• _DATA EXCERPT_
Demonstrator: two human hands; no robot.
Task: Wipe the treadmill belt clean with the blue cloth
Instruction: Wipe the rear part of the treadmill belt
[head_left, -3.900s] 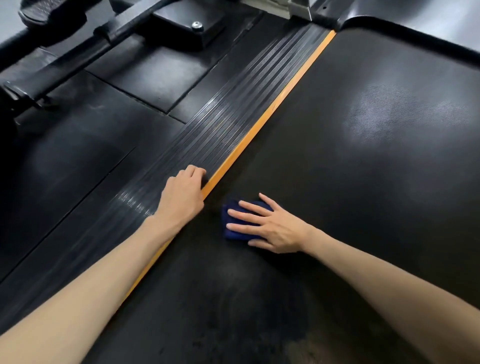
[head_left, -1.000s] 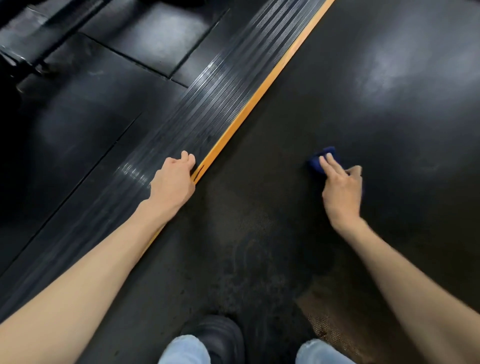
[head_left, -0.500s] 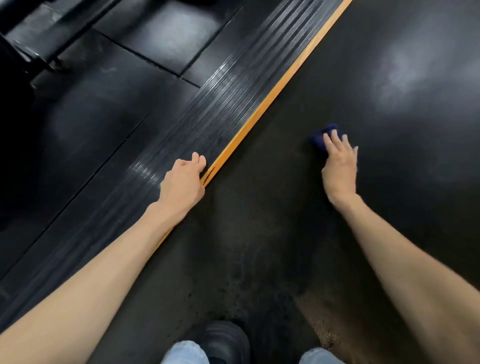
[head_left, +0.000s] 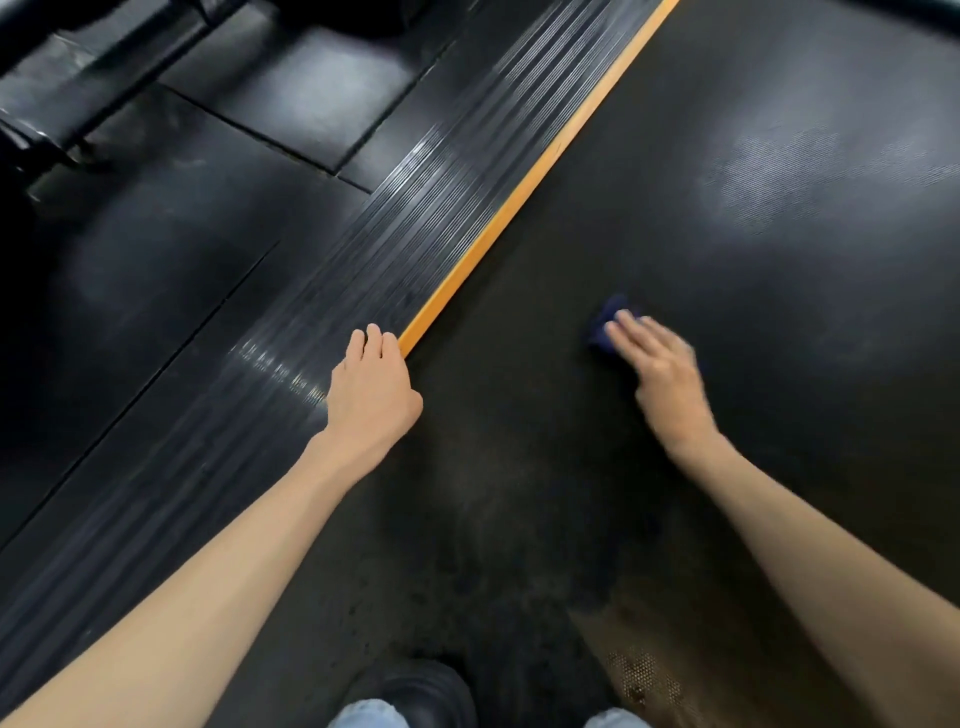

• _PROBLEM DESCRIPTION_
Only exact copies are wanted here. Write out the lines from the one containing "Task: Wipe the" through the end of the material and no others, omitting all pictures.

• _RESPONSE BELOW_
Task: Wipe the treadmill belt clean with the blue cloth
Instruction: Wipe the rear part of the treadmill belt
[head_left, -3.900s] 
[head_left, -1.000s] 
[head_left, -0.500s] 
[head_left, +0.000s] 

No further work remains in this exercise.